Eric Reeves is a professor of English language and literature at Smith College. He has spent the past seven years working full-time as a Sudan researcher and analyst, publishing extensively both in the U.S. and internationally, and his essays on Sudan have appeared in papers including the Washington Post and Los Angeles Times. He has testified several times before Congress, has served as a consultant to a number of human rights and humanitarian organizations operating in Sudan, and has raised international awareness about human rights violations in Sudan.
Reeves received his undergraduate degree from Williams College and his Ph.D. in Renaissance literature from the University of Pennsylvania in 1981. He began teaching at Smith in 1979.
Eugenie C. Scott is the executive director of the National Center for Science Education, a not-for-profit membership organization that works to improve the teaching of evolution and advocates the teaching of evolution in public schools.

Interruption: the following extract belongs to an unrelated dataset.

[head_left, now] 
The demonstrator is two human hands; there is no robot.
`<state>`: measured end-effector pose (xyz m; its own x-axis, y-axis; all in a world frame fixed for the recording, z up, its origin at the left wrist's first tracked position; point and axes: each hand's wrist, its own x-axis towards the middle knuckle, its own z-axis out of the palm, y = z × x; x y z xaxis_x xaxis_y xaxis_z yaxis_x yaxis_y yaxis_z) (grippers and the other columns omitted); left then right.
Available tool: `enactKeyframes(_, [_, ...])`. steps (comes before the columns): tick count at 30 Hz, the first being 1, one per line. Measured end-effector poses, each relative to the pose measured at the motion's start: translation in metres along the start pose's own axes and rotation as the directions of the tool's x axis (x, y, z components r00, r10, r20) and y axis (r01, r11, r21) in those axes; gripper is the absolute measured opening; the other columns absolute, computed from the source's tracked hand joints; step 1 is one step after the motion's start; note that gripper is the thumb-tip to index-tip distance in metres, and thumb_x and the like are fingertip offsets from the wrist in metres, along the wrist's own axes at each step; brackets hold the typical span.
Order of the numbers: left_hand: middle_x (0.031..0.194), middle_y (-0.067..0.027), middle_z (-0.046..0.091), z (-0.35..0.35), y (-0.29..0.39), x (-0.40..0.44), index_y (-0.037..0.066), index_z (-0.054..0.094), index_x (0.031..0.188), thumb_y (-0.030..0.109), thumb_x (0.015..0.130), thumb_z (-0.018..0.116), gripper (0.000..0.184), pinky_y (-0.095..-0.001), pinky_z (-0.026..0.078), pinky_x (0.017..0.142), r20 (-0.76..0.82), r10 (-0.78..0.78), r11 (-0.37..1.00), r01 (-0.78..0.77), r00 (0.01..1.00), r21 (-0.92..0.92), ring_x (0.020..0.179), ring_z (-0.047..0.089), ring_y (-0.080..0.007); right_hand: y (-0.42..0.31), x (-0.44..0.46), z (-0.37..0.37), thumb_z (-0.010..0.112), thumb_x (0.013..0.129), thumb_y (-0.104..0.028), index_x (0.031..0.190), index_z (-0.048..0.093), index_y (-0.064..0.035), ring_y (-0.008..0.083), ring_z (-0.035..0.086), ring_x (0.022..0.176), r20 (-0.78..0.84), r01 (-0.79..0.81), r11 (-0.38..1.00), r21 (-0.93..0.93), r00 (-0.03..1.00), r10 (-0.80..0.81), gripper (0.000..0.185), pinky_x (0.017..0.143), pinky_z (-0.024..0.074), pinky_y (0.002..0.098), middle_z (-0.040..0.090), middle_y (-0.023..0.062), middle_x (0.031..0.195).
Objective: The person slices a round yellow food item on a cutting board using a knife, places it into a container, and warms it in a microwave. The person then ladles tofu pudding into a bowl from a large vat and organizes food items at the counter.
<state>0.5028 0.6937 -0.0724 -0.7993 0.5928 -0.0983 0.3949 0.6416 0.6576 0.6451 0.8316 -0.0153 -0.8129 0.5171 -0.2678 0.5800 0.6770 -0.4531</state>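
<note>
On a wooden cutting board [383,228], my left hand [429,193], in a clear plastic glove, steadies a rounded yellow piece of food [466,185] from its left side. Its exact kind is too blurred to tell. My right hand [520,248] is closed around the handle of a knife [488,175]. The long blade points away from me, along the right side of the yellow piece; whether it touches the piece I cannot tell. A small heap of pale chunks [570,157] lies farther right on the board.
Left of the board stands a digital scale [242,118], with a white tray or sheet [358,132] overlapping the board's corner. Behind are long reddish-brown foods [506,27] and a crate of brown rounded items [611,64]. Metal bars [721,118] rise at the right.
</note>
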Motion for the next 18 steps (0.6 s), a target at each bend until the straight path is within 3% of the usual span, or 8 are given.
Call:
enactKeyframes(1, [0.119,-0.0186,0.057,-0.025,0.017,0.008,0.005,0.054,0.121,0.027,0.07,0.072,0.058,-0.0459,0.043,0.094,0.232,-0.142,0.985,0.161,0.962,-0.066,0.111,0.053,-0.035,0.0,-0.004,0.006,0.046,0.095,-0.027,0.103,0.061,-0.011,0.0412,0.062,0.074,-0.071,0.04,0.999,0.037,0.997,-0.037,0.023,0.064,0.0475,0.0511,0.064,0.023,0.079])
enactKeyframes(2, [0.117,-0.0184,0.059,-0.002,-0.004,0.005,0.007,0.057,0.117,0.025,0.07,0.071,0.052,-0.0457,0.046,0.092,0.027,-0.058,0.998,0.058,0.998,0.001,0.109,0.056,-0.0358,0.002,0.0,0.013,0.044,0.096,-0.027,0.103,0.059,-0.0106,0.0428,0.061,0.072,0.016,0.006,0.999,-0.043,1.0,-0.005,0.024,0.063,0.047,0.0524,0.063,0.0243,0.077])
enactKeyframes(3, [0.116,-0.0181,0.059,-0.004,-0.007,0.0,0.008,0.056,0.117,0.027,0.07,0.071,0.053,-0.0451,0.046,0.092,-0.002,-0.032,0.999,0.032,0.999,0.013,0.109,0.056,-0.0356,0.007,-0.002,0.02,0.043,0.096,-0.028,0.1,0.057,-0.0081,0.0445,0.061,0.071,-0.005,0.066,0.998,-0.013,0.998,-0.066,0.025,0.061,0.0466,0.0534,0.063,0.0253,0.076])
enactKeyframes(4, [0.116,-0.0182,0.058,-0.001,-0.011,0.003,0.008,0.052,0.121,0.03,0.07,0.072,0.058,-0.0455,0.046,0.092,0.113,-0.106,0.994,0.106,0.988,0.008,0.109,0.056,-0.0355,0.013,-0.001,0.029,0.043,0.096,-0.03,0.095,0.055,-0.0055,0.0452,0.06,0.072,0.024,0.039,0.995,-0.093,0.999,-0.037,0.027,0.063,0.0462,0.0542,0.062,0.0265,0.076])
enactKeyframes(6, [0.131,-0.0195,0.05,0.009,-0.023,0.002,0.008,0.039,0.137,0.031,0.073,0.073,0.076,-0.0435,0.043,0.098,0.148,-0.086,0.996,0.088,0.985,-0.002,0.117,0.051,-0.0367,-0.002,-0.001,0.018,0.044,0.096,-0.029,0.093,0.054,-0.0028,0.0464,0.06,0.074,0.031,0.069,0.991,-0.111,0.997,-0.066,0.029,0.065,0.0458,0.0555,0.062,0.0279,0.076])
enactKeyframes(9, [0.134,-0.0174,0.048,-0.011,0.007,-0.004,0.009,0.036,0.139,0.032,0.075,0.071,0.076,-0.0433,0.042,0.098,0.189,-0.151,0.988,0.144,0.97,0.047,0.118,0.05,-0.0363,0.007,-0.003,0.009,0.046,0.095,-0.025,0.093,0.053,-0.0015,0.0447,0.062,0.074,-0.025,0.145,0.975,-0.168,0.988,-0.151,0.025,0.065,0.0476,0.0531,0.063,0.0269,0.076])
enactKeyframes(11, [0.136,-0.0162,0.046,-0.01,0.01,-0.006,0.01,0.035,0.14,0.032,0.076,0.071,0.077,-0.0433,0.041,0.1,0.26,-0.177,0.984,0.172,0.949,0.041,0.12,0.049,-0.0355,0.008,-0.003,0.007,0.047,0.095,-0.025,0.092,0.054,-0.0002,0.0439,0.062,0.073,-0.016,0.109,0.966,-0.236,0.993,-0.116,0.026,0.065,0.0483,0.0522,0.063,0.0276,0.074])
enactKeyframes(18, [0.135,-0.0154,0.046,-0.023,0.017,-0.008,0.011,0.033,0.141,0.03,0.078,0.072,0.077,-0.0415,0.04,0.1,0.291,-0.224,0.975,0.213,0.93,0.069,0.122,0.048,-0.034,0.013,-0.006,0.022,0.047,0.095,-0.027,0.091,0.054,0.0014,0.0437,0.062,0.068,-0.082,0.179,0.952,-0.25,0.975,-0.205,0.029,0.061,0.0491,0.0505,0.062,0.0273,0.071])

Scott has served on the board of directors of the Biological Sciences Curriculum Study and the advisory counsels of several church and state separation organizations and is the author of Evolution vs. Creationism: An Introduction. She has held elective offices in the American Anthropological Association and the American Association for the Advancement of Science and has been awarded the National Science Board Public Service Award, among other honors.
Scott holds a Ph.D. in biological anthropology from the University of Missouri and has taught at the University of Kentucky and the University of Colorado.
Hilda Chen Apuy ’44
Hilda Chen Apuy is a Costa Rican-Chinese scholar and intellectual. She has been a pioneer in research and the study of Asian cultures and an advocate for education and cultural assimilation in Costa Rica. In 2004 she was named winner of the Premio Nacional de Cultura Magón, the country’s highest cultural award. Chen Apuy taught at the University of Costa Rica from 1948 to 1984 and was largely responsible for the introduction of the university’s Asian studies program. She taught Sanskrit, philosophy, Oriental thought, and Asian history.